In that spirit, this month’s “Cheers & Jeers” column also starts with a nod to the positives.

Our first of several CHEERS goes to those same helpers: from Washougal’s AJ Bogue, who admitted to struggling with bouts of depression and self-pity during the COVID-19 quarantine, but still found it in himself to organize a grassroot effort to feed locals in need of a hearty meal.

In that same vein, CHEERS go out this month to the folks leading the Camas-Washougal Community Chest, as well as the group’s grant recipients who gave up their grant money after COVID-19 canceled in-person events. The Community Chest was able to — through those returned grants and additional donations — give $30,000 worth of emergency grants to local nonprofits that saw an increased need for services during the pandemic.

Another CHEERS is for Washington Governor Jay Inslee’s recent mask-wearing mandate. Although there will, undoubtedly, be many folks here in Camas-Washougal who resist wearing a mask in public, the science behind face coverings and their ability to slow the spread of the deadly, highly contagious COVID-19 coronavirus is clear. In fact, a study released June 16 in the peer-reviewed journal Health Affairs shows masks prevented as many as 450,000 COVID-19 cases between April 8 and May 15 in 15 states that adopted early mask-wearing mandates. Wearing a mask is an easy way to protect yourself, your family and your community.

Our final CHEERS goes out to the Camas-Washougal youth who have helped organize local marches protesting police violence against people of color. The Post-Record is working on a story about the individual Camas youth who have dedicated their time and efforts over the past few weeks in support of the international Black Lives Matter human rights movement, but wanted to say “cheers” to stepping up for an issue that doesn’t always get attention in majority-white, suburban areas like Camas-Washougal.

That, of course, brings us to our one JEERS of the month.
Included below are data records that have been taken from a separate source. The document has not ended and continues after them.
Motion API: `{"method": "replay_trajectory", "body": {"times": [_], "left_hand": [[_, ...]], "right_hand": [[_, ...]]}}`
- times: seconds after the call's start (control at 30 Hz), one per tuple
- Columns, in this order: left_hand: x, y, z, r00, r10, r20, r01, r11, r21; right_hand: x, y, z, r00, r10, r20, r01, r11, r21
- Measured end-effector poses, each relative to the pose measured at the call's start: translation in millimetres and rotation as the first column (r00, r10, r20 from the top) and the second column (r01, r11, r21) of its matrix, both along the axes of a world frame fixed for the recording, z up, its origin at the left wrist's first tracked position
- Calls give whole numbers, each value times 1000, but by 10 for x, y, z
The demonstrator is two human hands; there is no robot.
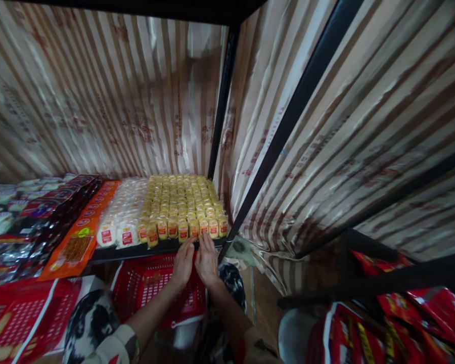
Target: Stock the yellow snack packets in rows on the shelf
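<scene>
Rows of small yellow wrapped snack cakes [182, 199] with red labels stand packed together at the right end of a black shelf [136, 251]. My left hand [183, 263] and my right hand [206, 259] are side by side at the shelf's front edge. The fingers of both reach forward, fingertips at the front row of yellow cakes. Neither hand is seen holding a pack. Left of the yellow rows stand white wrapped round packs [126, 235] with red labels, also in rows. Below my hands is a red plastic basket [151, 283] with few contents visible.
Orange snack bags [74, 242] and dark shiny bags [41, 217] lie further left. A second red basket [26, 313] holds pale items. Black metal posts [280, 136] stand before striped curtain [155, 101]. Red packets [387, 323] fill a basket at lower right.
</scene>
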State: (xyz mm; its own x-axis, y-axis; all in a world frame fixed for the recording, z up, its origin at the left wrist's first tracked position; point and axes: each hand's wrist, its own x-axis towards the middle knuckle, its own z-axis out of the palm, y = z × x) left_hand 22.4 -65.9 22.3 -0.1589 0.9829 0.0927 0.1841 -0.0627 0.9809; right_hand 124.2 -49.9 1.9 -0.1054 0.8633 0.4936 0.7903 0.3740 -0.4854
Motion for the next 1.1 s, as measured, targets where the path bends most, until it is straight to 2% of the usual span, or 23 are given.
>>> {"method": "replay_trajectory", "body": {"times": [0.33,0.8,1.1], "left_hand": [[-46,66,-21,1000,-17,-17,16,999,-28],[-30,82,5,1000,10,-21,-11,999,-52],[-17,74,24,1000,20,22,-20,999,-35]], "right_hand": [[-109,74,140,995,-56,81,62,995,-75],[-134,101,285,997,-79,-8,78,990,-121],[-163,169,294,996,-87,33,91,986,-139]]}}
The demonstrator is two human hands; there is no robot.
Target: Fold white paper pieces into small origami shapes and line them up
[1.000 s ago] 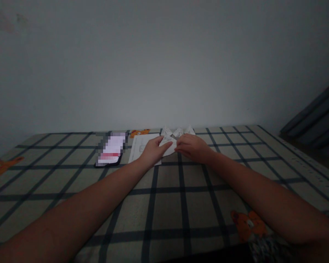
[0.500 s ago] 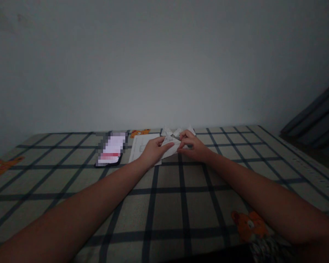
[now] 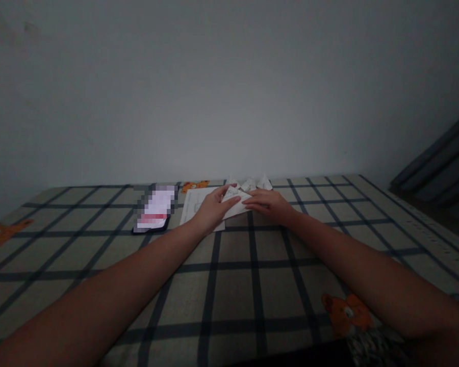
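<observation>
Both my arms reach far across a checked cloth [image 3: 233,285]. My left hand [image 3: 211,210] pinches the left edge of a small folded white paper [image 3: 235,200], thumb on top. My right hand [image 3: 266,205] lies with its fingers stretched toward the paper's right side, fingertips touching it. A flat white printed sheet [image 3: 195,204] lies under my left hand. Behind the hands stand three small folded paper shapes [image 3: 249,183] in a row near the wall.
A phone [image 3: 155,209] with a lit screen lies left of the sheet. The cloth has dark grid lines and orange bear prints [image 3: 346,312]. A plain grey wall [image 3: 214,86] stands just behind. A dark slanted object [image 3: 439,168] is at the far right.
My right hand's fingers uncurled from a pinch on the paper and now lie stretched flat against it. The folded paper has tilted a little. My left hand has hardly moved.
</observation>
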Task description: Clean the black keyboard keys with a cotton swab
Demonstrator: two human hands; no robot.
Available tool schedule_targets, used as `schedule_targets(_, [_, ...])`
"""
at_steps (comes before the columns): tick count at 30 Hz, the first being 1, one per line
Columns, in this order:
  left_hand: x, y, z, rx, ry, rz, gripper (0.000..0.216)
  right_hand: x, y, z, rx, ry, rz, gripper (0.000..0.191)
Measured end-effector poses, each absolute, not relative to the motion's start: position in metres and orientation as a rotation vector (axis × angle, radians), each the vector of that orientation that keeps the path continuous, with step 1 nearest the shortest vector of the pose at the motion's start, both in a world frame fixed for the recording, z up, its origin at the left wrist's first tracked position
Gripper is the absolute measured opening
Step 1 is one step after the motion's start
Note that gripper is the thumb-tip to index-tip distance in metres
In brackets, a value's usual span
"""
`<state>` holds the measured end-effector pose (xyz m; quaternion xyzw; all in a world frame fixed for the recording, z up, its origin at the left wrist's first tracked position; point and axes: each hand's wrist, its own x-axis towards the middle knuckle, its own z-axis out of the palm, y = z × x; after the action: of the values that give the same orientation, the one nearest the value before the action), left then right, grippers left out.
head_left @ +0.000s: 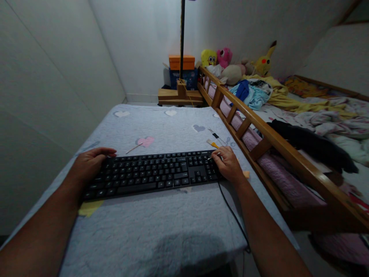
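A black keyboard (150, 175) lies on the cloth-covered table with its keys facing up. At its left end, my left hand (91, 163) grips the edge, the fingers reaching over the far corner. My right hand (227, 163) is above the number keys at the right end, its fingers pinched on a thin white cotton swab whose tip is near the keys. Most of that swab is hidden by the fingers. A second cotton swab (134, 148) lies on the cloth beyond the keyboard. Just past my right hand is a brush with a yellow handle (213, 144), partly covered.
A pale blue cloth (161, 223) with hearts covers the table. Tweezers-like thin metal tool (215, 135) lies at the far right. The keyboard cable (233, 215) hangs over the front edge. A wooden bed rail (259, 127) borders the right side; boxes (182, 62) stand behind.
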<state>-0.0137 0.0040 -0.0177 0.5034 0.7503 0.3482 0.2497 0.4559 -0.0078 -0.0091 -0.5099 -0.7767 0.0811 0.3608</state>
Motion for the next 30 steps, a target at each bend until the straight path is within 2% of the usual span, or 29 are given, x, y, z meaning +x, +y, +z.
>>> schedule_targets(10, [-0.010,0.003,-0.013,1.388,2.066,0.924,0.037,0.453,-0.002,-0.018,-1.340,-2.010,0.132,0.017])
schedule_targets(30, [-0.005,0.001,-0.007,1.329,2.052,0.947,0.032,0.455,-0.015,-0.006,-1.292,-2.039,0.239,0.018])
This one goes out to the official response to community members’ concerns over armed gunmen standing around and on top of the Limitless America gun shop in Washougal during a recent Black Lives Matter march. In our June 18, 2020 issue, we wrote about a Washougal resident who told Washougal City Council members there was no doubt from many of the individuals and families marching through town that day that “the mere presence of an armed rooftop sniper –wearing ear and eye protection, clad in all black and brandishing an assault-style weapon toward the peaceful marchers –constituted a true public threat.”

The new chief of police in Washougal, Wendi Steinbronn, later wrote a statement saying the armed people surrounding Limitless did not break any laws. Asked by the Post-Record about a Washington state law states that states it is unlawful for any person to “carry, exhibit, display or draw any firearm … or any other weapon apparently capable of producing bodily harm, in a manner, under circumstances, and at a time and place that either manifests an intent to intimidate another or that warrants alarm for the safety of other persons,” Steinbronn argued there was a very high burden of proof — and should be — to prove someone had an “intent to intimidate.”

Steinbronn said the gun shop owner told her the heavily armed people on his roof and surrounding his shop on a Sunday afternoon were reacting to a perceived “Antifa” threat local law enforcement had already deemed a non-threat and which stemmed from a fake social media post created by a white supremacist group (see our editorial in the June 11, 2020 Post-Record for more information).

It is incredible to think that anyone could look at a group of men brandishing semi-automatic weapons, many wearing military or hunting garb, posed on top of a building along a major road and think this display was meant as anything other than a complete show of intimidation toward peaceful protesters marching by with their young children.

If, as the gun shop owner now contends, these armed vigilantes were just trying to help “protect his business from looters,” we would suggest they are better off leaving their guns and military gear at home so no one gets hurt and, instead, bringing binoculars — to better spot the looters — and a working cell phone to report a crime in progress to the proper authorities.